Monthly Archives: May 2020

How Can the United States Help Hong Kong?

Two years ago, I led a group of sixteen members of Drake University’s Ray Society – a continuing education program for seniors – on a three-week trip to China. Our last stop was the beautiful and vibrant port city of Hong Kong. A highlight of our tour was a visit to Hong Kong’s new Legislative Council building.

Our escort was former legislator Cyd Ho, a long-time leader of the city’s pro-democracy movement. Cyd spoke eloquently about the challenges facing Hong Kongers as Beijing increasingly narrowed the autonomy promised to the city as part of the 1997 handover from Britain to China. Cyd was troubled by these pressures, but determined and hopeful that the city she loved would succeed in defending its civil liberties, rule of law and democratic culture.

Today, Cyd Ho is among more than a dozen long-time pro-democracy politicians and activists awaiting trial on charges of attending an illegal demonstration – one that attracted one million participants – in August, 2019. The Legislative Council building is closed, having been torn asunder by protesters last summer.

The city itself is reeling. Much of 2019 was consumed with massive and sometimes violent demonstrations against a feared extradition law. Despite Hong Kong’s successful containment of the coronavirus, its economy has nevertheless taken a big hit.

Now China’s Communist Party is on the cusp of unilaterally imposing a so-called national security law upon Hong Kong, one so vague and sweeping that ordinary acts of political speech or protest could result in arrest.

How should the United States respond? Back on November 27, 2019, President Donald Trump signed the bipartisan Hong Kong and Democracy Act, passed by Congress in response to calls from Hong Kong activists.

The Act directs the State Department to annually assess whether Hong Kong continues to enjoy local autonomy from Beijing. Should the Secretary of State conclude that Hong Kong is no longer autonomous, the Act empowers the President to withdraw special privileges the United States extends to Hong Kong with respect to trade, technology and other matters.

In response to pending passage of the above-mentioned national security law, Secretary of State Mike Pompeo has declared that the United States no longer recognizes Hong Kong as autonomous.

In other words, the Human Rights and Democracy Act failed to dissuade Beijing from further encroaching upon Hong Kong’s dwindling freedoms.

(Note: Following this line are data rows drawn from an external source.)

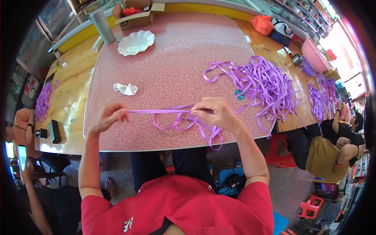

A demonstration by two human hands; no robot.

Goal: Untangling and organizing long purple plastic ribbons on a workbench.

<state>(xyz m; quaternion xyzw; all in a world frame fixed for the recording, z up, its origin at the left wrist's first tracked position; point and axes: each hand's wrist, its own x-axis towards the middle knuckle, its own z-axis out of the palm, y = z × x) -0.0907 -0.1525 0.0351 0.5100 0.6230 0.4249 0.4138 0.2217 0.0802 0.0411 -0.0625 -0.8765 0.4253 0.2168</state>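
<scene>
On the pink speckled tabletop (172, 74) lies one large, tangled heap of shiny purple ribbon (266, 88), off to the right; its strands overlap too much to count. One round teal disc (239, 94) lies at the heap's left edge. One crumpled white tissue (125, 89) lies left of centre, and one white plate with a scalloped rim (136, 42) sits farther back. Beyond the plate are one grey-green cylindrical bottle (102, 26) and one open brown cardboard box (135, 21). Two small black boxy objects, one oblong (54, 131) and one nearer a cube (41, 133), stand close together on the wooden surface (76, 98) at the left.

Both hands hold one flat length of purple satin ribbon (156, 111), stretched level above the near part of the tabletop. The left hand (111, 116) has its fingers curled, pinching the ribbon's left end at the fingertips. The right hand (216, 112) is closed more fully, with thumb and forefinger gripping the ribbon. Loose purple loops (184, 122) lie below the stretch, mostly beside the right hand.
</scene>
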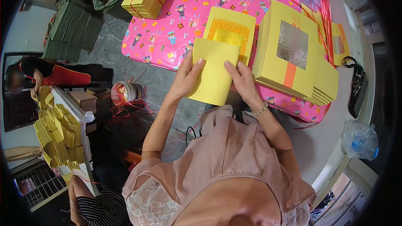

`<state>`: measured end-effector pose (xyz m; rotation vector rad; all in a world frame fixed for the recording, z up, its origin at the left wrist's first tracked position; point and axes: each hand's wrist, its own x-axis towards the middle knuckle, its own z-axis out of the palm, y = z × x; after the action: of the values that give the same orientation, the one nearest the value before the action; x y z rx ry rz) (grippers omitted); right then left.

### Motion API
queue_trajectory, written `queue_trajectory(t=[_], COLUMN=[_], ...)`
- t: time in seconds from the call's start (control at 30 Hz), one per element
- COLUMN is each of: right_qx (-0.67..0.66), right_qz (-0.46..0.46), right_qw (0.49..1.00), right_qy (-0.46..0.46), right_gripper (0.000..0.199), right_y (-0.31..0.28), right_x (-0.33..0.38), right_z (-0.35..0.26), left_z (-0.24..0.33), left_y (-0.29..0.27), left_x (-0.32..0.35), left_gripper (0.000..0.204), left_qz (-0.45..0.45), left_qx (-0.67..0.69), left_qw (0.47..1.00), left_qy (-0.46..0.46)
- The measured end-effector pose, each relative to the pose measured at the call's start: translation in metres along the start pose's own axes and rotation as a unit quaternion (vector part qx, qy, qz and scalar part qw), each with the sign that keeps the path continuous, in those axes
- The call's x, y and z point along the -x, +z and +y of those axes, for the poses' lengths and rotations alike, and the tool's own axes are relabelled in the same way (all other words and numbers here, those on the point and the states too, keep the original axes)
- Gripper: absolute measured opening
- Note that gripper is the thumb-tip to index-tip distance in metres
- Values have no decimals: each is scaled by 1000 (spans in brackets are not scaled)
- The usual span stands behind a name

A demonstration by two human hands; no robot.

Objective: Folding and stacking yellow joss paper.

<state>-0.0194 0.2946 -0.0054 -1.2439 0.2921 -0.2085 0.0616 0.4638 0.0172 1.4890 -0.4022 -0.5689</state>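
Between my two hands is a yellow paper sheet [213, 71] that looks folded, its plain speckled side facing up. My left hand [188, 76] grips its left edge, thumb on top and fingers underneath. At the right edge my right hand [243, 80] pinches it the same way, with a beaded bracelet on that wrist. Just beyond lies another yellow sheet [208, 21] with an orange and gold patch, partly covered by the held one. To the right rises a thick stack of yellow paper [265, 50], its top sheet bearing a silver square and an orange strip.
A pink patterned cloth [167, 37] covers the table. Yellow bundles [144, 1] tied with red string stand at its far left. Red strands [328, 37] hang at the right. Leftward are a bucket [125, 93], another table with yellow stacks [58, 129], and two other people.
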Motion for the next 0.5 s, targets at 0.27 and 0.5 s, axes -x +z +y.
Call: queue_trajectory(t=[0.27,0.5], right_qx=[79,94], right_qz=[-32,-133], right_qw=[996,985], right_qy=[26,59], right_gripper=[37,37], right_y=[0,-7], right_x=[12,23], right_z=[7,11], left_z=[-2,-1], left_y=[1,-5], left_x=[1,2], left_gripper=[45,43], left_qz=[-13,-28], left_qx=[67,67], left_qw=[997,997], left_qy=[-32,-36])
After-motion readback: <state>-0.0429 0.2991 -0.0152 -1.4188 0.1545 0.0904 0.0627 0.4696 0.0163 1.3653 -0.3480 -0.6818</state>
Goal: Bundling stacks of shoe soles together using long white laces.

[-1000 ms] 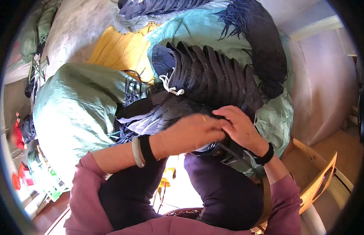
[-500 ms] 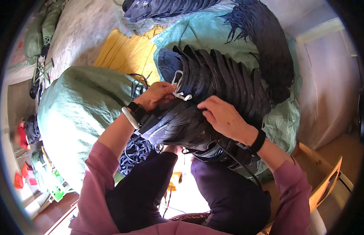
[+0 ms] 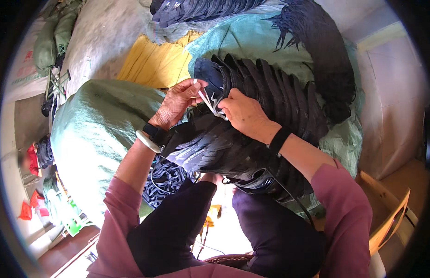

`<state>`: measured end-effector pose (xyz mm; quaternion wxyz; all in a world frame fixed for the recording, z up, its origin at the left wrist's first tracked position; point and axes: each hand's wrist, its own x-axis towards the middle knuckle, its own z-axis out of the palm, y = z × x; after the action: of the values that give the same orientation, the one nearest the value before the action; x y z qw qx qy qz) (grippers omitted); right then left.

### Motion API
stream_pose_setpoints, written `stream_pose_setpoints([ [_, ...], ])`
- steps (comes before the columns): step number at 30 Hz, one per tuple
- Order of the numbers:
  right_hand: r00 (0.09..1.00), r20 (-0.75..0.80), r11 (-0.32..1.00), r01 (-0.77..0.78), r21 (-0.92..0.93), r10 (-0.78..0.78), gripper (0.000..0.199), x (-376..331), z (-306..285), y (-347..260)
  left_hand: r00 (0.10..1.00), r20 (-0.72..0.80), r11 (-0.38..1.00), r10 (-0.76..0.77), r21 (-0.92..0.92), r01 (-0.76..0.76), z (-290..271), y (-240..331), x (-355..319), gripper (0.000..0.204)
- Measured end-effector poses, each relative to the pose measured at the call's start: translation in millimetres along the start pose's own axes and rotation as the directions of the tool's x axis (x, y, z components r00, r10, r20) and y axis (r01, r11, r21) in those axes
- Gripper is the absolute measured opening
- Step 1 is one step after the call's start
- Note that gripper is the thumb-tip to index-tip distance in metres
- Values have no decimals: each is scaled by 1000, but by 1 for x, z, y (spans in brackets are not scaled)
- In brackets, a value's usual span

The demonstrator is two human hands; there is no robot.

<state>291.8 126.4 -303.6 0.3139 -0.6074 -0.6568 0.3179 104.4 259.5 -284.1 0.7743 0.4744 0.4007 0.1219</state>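
A white tie strip stretches between my two hands over a bundle of black shoe uppers. My left hand pinches its upper end between thumb and fingertips. Beside the spot where the strip loops and crosses, my right hand is closed on another part of the strip, mostly hidden by the fingers. The uppers are nested in rows, one row lying across my lap and another row just behind it. A dark blue piece shows at the left end of that farther row.
A green sack bulges at the left, next to a heap of black laces. Farther off lie a teal sheet, a yellow sheet and a long bunch of black laces. A wooden drawer stands at the right.
My left hand has risen and pulled the white strip up into a taut line. My right hand has moved left and up, from the uppers to the strip's crossing.
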Motion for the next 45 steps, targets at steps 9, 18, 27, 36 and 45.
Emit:
stream_pose_setpoints([
  [9, 995, 24, 932, -83, -353, 97, 10, 13, 25, -7, 975, 7, 964, 224, 149, -223, 18, 5, -16, 24],
  [18, 995, -34, 971, -96, -218, 90, 10, 16, 16, 5, 993, -83, 984, -81, 152, 93, -26, -29, -12, 23],
  [27, 999, 4, 955, 41, -293, -42, 15, 30, 9, 19, 986, 41, 973, -162, 171, 152, 0, -82, -16, 24],
  [36, 986, 50, 953, 168, -251, -160, 14, 24, -26, 36, 998, 39, 872, -43, 490, 19, 26, -63, -15, 20],
  [45, 998, 45, 999, 34, -31, -32, 18, 13, -82, 71, 994, 109, 783, -25, 620, -48, 55, -64, 4, 21],
])
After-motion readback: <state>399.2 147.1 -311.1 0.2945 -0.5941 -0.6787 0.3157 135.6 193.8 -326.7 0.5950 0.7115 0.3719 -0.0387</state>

Xi Jinping is prepared to accept international condemnation and even the loss Hong Kong’s significant role as a financial intermediary between China and the world in order to avert the threat that political instability may spread from Hong Kong to the mainland.

The Human Rights and Democracy Act was from the start a flawed vehicle for assisting Hong Kong’s beleaguered pro-democracy movement. By invoking U.S. intervention, Hong Kong democracy activists heightened erroneous Chinese perceptions that the protests were foreign-controlled. The American flags often spotted at demonstrators only deepened such perceptions. For many Chinese, the “Free Hong Kong” slogan combined with appeals for Western help are justification enough for the new law’s prohibitions on treason and sedition.

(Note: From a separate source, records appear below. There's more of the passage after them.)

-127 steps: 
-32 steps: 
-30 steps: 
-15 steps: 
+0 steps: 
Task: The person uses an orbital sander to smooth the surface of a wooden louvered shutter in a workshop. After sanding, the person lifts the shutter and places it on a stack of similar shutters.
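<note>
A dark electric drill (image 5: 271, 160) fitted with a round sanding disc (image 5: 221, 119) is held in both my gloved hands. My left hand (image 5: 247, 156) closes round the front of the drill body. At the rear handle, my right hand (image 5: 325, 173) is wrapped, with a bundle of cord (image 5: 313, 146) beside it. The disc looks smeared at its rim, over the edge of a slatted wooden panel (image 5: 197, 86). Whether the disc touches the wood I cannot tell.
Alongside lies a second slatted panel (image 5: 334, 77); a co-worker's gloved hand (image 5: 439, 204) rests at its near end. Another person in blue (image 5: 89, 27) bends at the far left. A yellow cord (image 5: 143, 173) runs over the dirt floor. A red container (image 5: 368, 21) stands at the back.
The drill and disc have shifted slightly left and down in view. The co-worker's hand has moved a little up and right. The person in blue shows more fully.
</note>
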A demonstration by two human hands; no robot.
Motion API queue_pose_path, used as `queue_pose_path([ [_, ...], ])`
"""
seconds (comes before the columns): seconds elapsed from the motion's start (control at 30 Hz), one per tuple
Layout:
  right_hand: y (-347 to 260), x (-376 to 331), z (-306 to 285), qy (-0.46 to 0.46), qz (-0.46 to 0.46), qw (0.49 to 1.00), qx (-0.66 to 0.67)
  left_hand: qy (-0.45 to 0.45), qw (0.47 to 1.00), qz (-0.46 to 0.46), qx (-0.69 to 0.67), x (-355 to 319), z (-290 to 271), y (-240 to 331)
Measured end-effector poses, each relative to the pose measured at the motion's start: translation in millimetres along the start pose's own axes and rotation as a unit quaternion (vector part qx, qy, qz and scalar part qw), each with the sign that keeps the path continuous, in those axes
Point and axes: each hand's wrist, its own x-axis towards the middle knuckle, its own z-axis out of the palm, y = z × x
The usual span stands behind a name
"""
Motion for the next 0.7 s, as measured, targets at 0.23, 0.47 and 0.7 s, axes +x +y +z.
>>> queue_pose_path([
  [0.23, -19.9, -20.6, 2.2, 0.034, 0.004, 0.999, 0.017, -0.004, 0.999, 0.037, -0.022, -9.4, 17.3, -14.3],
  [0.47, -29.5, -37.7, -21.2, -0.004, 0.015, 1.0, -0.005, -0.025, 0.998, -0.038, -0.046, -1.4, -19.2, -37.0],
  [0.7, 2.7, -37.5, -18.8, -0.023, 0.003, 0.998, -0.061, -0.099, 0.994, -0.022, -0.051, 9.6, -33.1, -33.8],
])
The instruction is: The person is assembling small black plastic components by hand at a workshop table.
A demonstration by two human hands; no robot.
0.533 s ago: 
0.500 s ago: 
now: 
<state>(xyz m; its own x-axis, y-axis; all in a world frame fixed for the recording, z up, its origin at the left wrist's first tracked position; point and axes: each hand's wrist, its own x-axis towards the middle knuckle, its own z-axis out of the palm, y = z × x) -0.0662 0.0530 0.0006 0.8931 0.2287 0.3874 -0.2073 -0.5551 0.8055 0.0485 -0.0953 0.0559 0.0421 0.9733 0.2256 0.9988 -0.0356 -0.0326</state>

Moreover, if the sanctions allowed under the Act are fully implemented, then the already significant trickle of multinational firms making plans to exit Hong Kong will expand into a mighty stream. This will no doubt hurt China, in some degree, but the chief losers will be the Hong Kong people, whose jobs will disappear and incomes will shrink.

The goal, it must be remembered, is not to assist Beijing in placing the final nail in the coffin of Hong Kong’s autonomy, but to increase the costs to Beijing for actions that further erode the limited but still significant rights that remain to Hong Kongers.

The modest leverage the U.S. possesses should focus on how the new law is implemented. Beijing could use it sparingly and with restraint, or not. Rather than withdrawing all of Hong Kong’s special privileges at once, the U.S. should take selective and targeted actions designed to encourage restraint on Beijing’s part. This means gradually ratcheting up sanctions on responsible individuals and entities involved with serious infringements on civil liberties while avoiding measures that unintentionally inflict pain on ordinary people.

The Hong Kong of today is not the Hong Kong that I and my travel companions experienced as recently as two years ago. The coming months will bring more turmoil as the Hong Kong people seek to preserve those rights still left to them. As Americans, our ability to affect events is limited. Above all, however, we should make sure that, out of a desire to help, we do not make things worse.

David Skidmore is a Professor of Political Science at Drake University. He spent the 2010-11 academic year as at Fulbright Scholar in Hong Kong.